Goal of the exercise - Which lines below hold the word "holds"? Report each one.

[Records from a dataset]
----------------

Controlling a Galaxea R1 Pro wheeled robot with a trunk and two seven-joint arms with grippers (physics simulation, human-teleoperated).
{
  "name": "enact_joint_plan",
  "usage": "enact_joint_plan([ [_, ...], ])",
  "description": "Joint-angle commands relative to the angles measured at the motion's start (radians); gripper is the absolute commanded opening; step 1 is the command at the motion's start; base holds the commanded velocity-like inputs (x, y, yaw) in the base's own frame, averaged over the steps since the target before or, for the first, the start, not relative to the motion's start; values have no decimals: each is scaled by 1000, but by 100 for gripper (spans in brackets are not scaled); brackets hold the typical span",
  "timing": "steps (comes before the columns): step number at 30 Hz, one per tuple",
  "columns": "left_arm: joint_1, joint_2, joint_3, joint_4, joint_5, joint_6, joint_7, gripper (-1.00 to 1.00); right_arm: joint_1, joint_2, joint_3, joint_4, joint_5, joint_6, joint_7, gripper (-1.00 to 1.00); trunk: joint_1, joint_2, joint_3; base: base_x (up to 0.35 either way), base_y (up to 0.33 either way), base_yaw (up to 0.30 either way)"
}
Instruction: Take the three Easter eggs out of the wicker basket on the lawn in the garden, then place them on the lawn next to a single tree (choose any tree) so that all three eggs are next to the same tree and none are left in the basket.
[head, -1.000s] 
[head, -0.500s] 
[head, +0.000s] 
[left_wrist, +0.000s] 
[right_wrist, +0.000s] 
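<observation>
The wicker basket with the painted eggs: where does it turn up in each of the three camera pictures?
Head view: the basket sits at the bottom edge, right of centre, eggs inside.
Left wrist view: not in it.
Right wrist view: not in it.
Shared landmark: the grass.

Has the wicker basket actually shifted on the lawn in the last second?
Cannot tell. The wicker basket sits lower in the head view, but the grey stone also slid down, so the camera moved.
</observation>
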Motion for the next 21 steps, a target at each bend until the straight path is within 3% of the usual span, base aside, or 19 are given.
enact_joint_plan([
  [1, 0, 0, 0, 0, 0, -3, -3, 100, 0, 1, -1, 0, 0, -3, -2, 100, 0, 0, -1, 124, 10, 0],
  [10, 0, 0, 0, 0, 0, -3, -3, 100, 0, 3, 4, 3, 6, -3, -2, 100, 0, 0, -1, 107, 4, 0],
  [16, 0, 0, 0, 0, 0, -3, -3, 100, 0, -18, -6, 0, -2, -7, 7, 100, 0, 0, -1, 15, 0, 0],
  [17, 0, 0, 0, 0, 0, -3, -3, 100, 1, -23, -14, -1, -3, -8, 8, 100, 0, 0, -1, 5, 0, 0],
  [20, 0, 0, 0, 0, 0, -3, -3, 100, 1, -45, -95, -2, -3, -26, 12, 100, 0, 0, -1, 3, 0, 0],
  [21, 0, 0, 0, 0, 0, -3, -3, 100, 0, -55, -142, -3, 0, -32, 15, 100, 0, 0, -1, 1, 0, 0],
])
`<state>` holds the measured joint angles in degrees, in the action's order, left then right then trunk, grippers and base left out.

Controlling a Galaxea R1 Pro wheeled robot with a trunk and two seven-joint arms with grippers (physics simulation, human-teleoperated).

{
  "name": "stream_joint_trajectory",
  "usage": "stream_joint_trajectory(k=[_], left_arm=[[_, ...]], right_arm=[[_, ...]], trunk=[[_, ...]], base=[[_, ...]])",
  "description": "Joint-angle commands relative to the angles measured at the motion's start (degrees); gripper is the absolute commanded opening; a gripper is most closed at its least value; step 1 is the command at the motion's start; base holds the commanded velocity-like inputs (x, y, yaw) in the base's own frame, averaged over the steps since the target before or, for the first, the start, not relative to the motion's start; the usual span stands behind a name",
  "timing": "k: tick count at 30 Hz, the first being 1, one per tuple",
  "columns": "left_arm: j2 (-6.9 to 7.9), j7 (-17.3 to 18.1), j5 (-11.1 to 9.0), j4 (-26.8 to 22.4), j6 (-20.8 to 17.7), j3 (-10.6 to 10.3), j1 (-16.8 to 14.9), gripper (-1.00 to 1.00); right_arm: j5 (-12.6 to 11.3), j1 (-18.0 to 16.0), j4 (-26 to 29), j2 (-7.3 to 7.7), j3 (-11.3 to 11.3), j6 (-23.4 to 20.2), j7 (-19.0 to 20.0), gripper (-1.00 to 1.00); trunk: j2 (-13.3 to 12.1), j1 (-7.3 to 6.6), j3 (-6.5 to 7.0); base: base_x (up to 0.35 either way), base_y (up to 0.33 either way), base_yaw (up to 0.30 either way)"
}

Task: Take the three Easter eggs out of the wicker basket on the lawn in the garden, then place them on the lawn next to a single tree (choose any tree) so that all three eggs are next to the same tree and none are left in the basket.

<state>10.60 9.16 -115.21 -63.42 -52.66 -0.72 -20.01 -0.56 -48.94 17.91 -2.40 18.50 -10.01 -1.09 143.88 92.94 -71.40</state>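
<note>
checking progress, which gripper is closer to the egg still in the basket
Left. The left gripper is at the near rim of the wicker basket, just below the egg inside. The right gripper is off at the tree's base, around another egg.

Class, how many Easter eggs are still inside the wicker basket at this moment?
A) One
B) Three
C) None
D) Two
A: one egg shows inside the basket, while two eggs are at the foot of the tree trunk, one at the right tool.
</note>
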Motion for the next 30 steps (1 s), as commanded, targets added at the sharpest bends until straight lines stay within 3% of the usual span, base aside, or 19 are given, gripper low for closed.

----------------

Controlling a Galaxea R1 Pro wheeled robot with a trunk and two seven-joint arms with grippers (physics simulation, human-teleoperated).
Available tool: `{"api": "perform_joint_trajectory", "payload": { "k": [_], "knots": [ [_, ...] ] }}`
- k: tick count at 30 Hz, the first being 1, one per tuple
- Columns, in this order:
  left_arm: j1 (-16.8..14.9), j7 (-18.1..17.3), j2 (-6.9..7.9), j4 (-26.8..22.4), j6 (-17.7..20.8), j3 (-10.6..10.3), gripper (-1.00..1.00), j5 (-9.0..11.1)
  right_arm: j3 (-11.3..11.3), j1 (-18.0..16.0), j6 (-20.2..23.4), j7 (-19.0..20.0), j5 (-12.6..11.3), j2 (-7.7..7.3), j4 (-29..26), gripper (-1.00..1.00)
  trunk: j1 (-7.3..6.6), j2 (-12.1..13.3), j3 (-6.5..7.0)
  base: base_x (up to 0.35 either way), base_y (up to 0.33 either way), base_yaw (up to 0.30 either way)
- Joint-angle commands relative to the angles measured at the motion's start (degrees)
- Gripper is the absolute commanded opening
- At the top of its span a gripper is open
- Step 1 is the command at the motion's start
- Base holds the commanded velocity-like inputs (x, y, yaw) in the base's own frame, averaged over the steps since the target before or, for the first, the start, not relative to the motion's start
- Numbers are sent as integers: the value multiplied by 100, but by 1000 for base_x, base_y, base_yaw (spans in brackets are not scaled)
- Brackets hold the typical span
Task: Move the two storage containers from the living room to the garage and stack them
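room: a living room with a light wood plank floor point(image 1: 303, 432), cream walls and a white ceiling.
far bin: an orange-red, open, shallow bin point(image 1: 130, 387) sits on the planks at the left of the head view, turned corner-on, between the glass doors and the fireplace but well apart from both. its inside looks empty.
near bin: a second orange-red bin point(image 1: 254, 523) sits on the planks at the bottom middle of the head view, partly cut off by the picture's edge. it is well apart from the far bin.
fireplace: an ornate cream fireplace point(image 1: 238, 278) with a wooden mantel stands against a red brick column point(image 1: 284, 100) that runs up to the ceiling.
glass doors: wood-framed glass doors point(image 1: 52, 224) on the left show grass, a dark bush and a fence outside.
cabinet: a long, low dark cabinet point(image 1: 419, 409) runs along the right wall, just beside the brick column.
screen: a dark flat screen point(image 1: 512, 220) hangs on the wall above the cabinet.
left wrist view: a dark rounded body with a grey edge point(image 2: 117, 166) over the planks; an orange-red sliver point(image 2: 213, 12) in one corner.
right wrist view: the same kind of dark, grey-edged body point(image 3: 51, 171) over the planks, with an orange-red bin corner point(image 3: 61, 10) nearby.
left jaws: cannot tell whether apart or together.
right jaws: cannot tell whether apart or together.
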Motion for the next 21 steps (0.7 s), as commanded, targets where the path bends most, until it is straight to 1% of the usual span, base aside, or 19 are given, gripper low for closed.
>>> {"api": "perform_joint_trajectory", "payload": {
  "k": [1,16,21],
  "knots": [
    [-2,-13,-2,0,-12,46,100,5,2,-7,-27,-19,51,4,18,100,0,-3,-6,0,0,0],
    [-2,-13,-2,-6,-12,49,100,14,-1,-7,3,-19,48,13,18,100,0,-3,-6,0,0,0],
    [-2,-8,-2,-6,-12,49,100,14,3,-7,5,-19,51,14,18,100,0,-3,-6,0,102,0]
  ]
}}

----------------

Output of the exercise -
  "description": "Joint-angle commands relative to the angles measured at the motion's start (radians); gripper is the absolute commanded opening; step 1 is the command at the motion's start; base holds the commanded velocity-like inputs (x, y, yaw) in the base's own frame, averaged over the steps since the target before or, for the first, the start, not relative to the motion's start; values have no decimals: each is scaled by 1000, but by 100 for gripper (spans in brackets are not scaled); brackets hold the typical span",
`<state>` holds the measured joint angles in degrees, in the action's order, left then right then trunk, grippers and base left out.
  "description": "Joint-angle commands relative to the angles measured at the motion's start (degrees); gripper is the absolute commanded opening; a gripper is most closed at its least value; step 1 is the command at the motion's start; base holds the commanded velocity-like inputs (x, y, yaw) in the base's own frame, averaged over the steps since the target before or, for the first, the start, not relative to the motion's start; the usual span stands behind a name",
- Base holds the commanded velocity-like inputs (x, y, yaw) in the base's own frame, averaged over the steps since the target before or, for the first, the start, not relative to the motion's start

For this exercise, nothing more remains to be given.